Your idea is genuinely intriguing—and yes, a few games have experimented with aspects of this design, but rarely has any one title embraced your full concept as a core structure.
Let's break it down and compare to existing games:
Core Concept You Described
No Game Over: Death or failure doesn't reset progress; it advances the player.
Tetris-Like Difficulty Curve: Gradual ramp from very easy to very hard.
Endless Survival Stages: Each stage can be played indefinitely for high scores, mastery, or just survival time.
Multiple Player Paths: Roleplayers, grinders, and hardcore challenge-seekers can all engage differently.
Victory is Inevitable for Casuals: Everyone finishes the game eventually, but mastery is open-ended.

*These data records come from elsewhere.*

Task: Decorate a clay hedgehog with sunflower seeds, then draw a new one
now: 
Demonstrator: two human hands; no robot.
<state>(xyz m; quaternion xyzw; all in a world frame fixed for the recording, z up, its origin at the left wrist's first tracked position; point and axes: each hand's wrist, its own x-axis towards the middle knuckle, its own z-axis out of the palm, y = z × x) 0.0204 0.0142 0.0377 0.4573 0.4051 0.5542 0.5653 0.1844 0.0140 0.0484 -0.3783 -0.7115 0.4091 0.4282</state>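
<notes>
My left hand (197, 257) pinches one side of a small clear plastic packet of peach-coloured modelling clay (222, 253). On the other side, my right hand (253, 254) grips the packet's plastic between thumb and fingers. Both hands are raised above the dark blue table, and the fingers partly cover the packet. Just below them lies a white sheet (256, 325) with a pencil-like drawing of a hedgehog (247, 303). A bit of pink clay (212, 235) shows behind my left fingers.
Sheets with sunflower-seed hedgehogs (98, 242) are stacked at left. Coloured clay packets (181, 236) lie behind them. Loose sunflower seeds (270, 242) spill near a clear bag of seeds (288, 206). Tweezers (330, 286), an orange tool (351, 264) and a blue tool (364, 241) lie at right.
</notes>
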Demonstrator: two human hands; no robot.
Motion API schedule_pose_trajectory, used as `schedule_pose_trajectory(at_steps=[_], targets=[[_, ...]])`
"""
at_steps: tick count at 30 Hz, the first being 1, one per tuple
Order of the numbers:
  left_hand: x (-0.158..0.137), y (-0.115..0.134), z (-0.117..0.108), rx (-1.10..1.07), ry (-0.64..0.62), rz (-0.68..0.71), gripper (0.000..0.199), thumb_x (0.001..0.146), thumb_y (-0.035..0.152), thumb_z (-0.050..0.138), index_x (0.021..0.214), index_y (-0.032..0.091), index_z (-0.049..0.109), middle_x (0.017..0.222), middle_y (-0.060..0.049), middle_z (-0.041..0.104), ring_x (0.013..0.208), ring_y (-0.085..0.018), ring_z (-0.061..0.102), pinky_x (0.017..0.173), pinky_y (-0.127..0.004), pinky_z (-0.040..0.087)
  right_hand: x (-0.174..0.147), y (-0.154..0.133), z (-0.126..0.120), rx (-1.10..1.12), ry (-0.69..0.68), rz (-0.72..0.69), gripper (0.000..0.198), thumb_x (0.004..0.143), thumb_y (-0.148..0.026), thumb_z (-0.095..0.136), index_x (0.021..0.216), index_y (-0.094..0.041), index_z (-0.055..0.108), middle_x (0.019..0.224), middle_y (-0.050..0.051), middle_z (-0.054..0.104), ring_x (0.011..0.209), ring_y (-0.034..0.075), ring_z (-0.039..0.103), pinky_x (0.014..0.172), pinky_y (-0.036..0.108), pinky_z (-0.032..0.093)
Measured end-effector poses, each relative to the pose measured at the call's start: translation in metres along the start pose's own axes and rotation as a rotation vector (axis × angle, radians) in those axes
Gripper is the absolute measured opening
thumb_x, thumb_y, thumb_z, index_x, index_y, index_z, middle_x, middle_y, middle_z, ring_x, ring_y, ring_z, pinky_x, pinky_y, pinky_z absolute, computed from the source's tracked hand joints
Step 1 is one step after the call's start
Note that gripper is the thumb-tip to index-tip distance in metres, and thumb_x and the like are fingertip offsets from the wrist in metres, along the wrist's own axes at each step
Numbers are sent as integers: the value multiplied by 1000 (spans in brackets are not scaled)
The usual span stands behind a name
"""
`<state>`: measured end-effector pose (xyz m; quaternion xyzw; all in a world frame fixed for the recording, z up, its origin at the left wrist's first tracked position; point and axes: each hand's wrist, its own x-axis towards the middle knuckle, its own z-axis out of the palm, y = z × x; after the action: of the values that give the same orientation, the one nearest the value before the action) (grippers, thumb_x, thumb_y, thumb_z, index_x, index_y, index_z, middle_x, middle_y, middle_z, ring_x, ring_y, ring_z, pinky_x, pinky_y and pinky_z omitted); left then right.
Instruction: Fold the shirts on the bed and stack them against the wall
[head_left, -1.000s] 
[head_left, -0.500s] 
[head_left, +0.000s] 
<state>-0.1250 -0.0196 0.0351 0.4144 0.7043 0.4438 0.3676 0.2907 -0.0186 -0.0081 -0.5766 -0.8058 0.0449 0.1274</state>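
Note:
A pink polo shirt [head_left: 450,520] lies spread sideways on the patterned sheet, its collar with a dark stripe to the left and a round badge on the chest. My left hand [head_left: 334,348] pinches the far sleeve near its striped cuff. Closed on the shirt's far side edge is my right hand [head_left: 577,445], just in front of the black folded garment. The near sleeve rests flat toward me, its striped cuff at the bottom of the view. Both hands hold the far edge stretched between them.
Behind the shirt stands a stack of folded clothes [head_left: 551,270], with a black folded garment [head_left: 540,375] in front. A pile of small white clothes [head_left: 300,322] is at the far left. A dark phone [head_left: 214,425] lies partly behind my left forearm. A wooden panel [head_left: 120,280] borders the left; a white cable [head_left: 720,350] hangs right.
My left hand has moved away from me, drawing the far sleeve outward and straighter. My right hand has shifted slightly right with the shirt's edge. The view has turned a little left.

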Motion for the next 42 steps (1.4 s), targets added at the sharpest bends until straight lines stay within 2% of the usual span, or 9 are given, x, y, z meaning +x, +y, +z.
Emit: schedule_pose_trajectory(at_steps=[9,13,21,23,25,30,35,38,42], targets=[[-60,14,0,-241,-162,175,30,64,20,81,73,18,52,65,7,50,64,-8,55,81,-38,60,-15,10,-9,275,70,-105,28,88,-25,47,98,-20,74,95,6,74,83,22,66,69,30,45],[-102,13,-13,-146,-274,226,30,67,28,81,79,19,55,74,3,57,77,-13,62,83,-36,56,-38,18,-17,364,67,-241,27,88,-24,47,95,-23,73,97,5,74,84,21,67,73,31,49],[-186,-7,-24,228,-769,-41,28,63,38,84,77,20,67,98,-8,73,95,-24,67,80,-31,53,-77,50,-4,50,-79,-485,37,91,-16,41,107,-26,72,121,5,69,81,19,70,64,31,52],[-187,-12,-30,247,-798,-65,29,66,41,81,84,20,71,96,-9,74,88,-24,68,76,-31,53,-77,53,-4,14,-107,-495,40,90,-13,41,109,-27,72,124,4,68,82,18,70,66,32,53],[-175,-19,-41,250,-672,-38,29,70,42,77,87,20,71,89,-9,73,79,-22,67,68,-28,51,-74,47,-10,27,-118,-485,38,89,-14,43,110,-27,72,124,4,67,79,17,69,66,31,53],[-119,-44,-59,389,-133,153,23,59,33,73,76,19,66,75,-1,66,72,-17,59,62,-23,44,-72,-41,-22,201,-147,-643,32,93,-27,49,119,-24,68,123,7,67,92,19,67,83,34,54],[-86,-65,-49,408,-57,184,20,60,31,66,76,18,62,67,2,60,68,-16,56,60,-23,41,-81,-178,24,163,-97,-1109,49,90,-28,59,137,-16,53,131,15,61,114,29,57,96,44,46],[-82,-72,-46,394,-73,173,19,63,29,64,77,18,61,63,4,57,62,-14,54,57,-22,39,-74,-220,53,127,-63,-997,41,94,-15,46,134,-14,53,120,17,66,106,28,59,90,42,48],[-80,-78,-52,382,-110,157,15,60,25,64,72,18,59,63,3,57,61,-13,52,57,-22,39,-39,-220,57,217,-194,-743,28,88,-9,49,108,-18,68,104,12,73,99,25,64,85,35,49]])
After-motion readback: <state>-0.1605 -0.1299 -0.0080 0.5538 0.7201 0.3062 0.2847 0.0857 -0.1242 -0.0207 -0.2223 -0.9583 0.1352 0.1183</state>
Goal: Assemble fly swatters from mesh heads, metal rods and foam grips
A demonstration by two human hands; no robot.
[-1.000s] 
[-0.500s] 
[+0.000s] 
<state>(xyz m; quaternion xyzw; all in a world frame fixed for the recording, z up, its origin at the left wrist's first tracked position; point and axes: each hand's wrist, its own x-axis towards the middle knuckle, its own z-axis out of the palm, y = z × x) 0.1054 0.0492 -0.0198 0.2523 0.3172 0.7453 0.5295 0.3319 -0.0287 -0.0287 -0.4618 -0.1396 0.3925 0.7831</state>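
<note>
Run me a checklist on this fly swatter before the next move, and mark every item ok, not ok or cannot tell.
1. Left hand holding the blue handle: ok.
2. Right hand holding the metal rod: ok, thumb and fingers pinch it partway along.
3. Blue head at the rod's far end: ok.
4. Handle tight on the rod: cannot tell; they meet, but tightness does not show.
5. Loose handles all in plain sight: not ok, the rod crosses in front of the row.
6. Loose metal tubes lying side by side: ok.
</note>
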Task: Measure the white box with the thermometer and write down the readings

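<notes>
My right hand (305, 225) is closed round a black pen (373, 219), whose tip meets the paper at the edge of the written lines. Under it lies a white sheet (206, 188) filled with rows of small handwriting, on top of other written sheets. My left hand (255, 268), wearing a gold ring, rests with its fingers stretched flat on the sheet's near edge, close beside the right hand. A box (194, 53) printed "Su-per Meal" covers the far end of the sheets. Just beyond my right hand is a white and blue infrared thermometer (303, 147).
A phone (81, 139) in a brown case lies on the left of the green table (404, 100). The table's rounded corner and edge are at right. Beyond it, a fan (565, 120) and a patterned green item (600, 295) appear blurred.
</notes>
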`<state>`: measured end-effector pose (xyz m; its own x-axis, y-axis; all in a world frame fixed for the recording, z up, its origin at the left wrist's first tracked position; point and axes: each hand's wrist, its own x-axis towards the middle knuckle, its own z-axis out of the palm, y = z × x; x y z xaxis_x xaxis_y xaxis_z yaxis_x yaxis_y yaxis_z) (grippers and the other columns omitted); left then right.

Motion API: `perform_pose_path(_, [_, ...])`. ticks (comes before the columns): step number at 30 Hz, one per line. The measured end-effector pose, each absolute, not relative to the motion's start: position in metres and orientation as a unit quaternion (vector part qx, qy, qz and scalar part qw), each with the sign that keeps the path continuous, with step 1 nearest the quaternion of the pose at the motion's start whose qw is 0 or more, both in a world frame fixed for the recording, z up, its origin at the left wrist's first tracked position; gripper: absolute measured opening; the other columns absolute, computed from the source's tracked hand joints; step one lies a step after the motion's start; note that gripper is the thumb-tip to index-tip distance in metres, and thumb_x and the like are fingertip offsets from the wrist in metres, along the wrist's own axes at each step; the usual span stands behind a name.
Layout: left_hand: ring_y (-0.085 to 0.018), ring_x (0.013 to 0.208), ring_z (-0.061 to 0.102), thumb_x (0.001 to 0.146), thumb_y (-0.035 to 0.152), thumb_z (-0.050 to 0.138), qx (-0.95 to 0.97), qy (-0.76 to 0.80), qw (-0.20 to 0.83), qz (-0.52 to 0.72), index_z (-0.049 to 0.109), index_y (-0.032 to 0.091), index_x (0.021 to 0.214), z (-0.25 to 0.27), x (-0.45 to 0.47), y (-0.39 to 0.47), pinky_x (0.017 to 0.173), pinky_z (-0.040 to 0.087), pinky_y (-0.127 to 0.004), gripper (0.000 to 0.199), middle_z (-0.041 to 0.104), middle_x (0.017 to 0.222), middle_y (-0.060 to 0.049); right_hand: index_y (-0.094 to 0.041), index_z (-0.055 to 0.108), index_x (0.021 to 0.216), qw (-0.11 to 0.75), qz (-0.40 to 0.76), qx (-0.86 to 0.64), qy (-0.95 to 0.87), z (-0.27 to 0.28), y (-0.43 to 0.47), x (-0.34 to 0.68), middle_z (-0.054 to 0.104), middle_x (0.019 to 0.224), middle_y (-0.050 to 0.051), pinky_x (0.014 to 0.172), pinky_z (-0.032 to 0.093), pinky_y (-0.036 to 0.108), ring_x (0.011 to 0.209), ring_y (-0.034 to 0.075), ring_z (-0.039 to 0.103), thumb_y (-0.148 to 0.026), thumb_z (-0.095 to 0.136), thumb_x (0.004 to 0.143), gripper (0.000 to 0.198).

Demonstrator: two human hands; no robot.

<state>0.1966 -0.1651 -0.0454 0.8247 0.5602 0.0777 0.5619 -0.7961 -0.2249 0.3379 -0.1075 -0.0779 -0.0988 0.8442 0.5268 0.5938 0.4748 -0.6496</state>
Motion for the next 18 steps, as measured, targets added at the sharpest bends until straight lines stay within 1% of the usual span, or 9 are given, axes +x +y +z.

Games That Touch Parts of This Idea
1. Journey (Thatgamecompany)
No game over, no combat, and no failure state.
Casual players experience the story at their own pace.
However, lacks score/rank/challenge systems.
2. NieR: Automata (PlatinumGames)
Multiple endings and a flexible story progression.
Some endings are triggered by doing silly things (like self-destructing).
It lets players progress even after mistakes, but still has traditional fail states.
3. Hades (Supergiant Games)
Roguelike with death as a mechanic to progress the story.
Dying is part of the narrative loop.
Mastery is in speedrunning, challenges, and high heat runs.
Still, it has failure/retry built in—no automatic progression to the next "stage" after death.
4. Tetris Effect: Connected
Has escalating difficulty over time.
Offers "Zen Mode" for relaxed players and "Master Mode" for hardcore players.
Not quite your vision, but shares the Tetris difficulty scaling idea.
5. Death Stranding (Kojima Productions)
Minimal punishment for death.
Focuses on delivery, traversal, and world-building more than combat.
Allows casual and immersive play while offering challenge in optional tasks.